Um aplicativo que permite consultar antecedentes criminais e processos judiciais de pessoas antes de encontros tem provocado discussões sobre os limites entre segurança e privacidade no ambiente digital. A ferramenta utiliza inteligência artificial para reunir, em poucos segundos, informações disponíveis em bases públicas.
A proposta surge em meio ao aumento da violência contra a mulher no país. Dados do Fórum Brasileiro de Segurança Pública indicam que o Brasil registrou 1.568 casos de feminicídio em 2025 — o maior número da última década.
Apesar disso, o uso desse tipo de recurso levanta questionamentos. Especialistas apontam que a simples agregação de dados públicos em uma única plataforma pode gerar distorções, além de facilitar a circulação de informações sensíveis fora de contexto.

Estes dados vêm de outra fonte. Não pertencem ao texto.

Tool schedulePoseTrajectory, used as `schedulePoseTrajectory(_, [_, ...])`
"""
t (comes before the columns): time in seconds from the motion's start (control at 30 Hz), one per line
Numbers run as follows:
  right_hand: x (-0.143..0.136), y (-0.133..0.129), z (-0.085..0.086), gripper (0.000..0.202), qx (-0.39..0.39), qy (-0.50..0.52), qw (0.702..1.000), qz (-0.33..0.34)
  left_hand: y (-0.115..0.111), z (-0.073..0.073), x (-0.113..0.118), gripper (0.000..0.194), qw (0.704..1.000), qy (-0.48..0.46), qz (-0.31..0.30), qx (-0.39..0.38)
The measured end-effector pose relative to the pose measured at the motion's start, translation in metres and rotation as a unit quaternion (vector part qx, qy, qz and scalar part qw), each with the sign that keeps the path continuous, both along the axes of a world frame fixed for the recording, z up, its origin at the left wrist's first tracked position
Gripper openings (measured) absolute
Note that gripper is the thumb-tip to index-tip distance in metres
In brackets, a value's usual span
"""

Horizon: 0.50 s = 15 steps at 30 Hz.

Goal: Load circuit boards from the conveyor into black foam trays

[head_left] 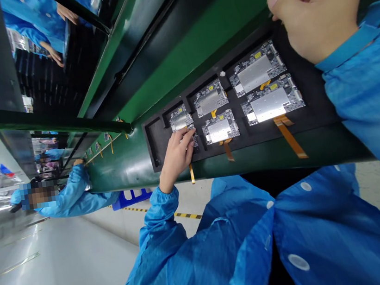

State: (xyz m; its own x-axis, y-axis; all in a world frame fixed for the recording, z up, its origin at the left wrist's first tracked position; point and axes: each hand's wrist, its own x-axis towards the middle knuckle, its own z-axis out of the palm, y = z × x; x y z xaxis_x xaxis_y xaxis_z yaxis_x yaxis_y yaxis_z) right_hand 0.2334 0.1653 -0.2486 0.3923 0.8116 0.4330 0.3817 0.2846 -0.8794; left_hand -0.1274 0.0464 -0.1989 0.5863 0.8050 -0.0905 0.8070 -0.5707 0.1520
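Observation:
My left hand (177,156) reaches over the left part of a black tray (273,134). Its bent fingers close on the edge of a circuit board (195,138), mostly hidden beneath them, with an orange ribbon cable (192,174) hanging below. Just above that board sits another circuit board (180,117). My right hand (322,8) is raised over the tray's right end, thumb and index finger pinched together. A tiny dark tip shows at the fingertips, too small to name. Nearest to it lies a circuit board (256,72) with a silver shield.
The tray rests on a green work surface (133,161). Other boards lie in its compartments, some with orange cables over the front edge. A green bar (40,124) crosses at the left. A co-worker in blue (78,194) works farther along, beside a blue crate (132,197).

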Motion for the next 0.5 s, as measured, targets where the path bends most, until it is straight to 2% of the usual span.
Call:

Outro ponto de atenção envolve a Lei Geral de Proteção de Dados. A legislação estabelece critérios para o tratamento de dados pessoais, mesmo quando são de acesso público, especialmente quando há risco de uso indevido ou prejuízo à imagem de terceiros.
Para analistas, a popularização dessas ferramentas expõe um dilema contemporâneo: como ampliar mecanismos de proteção individual sem ultrapassar limites legais e éticos relacionados à privacidade.